> [TASK DIRECTIONS] Lines from the top of the listing down to the one with "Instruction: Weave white", inclusive, are to be copied exactly.

> [DATASET CONTENT]
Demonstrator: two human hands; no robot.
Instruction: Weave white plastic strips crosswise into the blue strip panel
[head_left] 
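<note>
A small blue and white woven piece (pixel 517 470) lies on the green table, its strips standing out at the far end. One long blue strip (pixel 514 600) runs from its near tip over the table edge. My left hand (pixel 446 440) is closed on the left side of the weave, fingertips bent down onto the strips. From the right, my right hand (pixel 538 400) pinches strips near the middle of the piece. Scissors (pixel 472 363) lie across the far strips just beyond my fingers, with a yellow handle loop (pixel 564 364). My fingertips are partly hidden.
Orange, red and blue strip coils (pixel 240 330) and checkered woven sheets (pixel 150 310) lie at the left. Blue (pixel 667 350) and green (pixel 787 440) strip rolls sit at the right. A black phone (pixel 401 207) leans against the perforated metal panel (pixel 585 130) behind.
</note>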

> [EXERCISE ANSWER]
Demonstrator: two human hands; no robot.
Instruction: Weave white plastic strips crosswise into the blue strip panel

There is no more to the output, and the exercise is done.